What’s more, Kaggle is a relatively cheap way to solve your problems. Adams and Carvana put up $10,000 in prize money for their used-car challenge. For the dark matter contest, NASA put up none. It offered an iPad and a free trip to the California Institute of Technology, where the winners could formally present their solutions to NASA. And then there are added perks. “The glaciologist has become quite well know because of this,” says Howard.
Many scientists compete just for fun. “The prizes a relatively small.

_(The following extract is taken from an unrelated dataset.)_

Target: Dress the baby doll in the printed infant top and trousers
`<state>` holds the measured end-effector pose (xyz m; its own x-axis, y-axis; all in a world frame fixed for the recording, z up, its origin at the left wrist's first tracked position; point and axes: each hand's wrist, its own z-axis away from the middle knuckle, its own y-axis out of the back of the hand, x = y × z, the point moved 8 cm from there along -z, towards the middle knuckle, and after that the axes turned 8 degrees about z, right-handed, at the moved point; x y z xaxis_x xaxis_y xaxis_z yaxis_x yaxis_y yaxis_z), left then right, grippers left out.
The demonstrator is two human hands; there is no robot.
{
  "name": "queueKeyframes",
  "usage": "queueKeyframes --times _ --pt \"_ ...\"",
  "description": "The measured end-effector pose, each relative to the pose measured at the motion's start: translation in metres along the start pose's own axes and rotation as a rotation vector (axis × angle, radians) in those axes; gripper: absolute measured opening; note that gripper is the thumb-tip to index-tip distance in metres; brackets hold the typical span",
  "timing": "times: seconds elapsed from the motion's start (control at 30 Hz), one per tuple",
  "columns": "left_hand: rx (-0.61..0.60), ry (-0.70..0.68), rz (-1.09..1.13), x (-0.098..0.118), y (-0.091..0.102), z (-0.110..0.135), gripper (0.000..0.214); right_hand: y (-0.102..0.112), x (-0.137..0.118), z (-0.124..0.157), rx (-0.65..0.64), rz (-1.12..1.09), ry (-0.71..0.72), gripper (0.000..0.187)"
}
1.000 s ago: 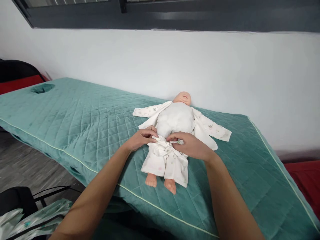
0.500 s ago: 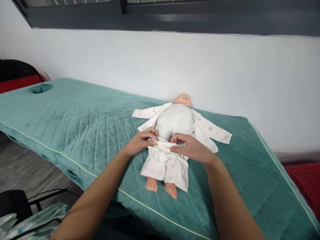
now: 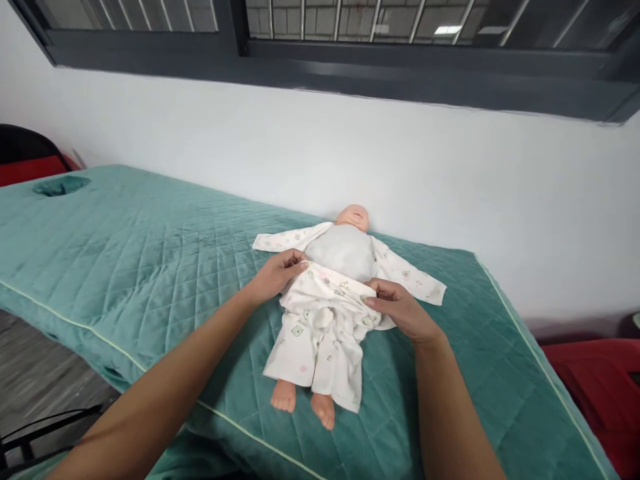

You’re doing it for the challenge. And the glory,” Kirkby says, with a bit of wink. The competitions also foster a certain camaraderie — “you get a community of people working together. You’re just enjoying learning from each other and what everyone brings from their own background” — but with Kaggle keeping a leaderboard for each competition as contestants submit answers, it also sparks good, old-fashioned rivalry.
“I get that certain feeling when someone takes over on the leaderboard,” says Georgiev. “I’m thinking: ‘What do they know that I don’t?’ And I push harder.”
It is indeed a sport. But in pushing harder, Georgiev adds, scientists can only improve the solution to the problem at hand. Hadoop has its place. But pride isn’t something you’ll find in a server. At least not yet.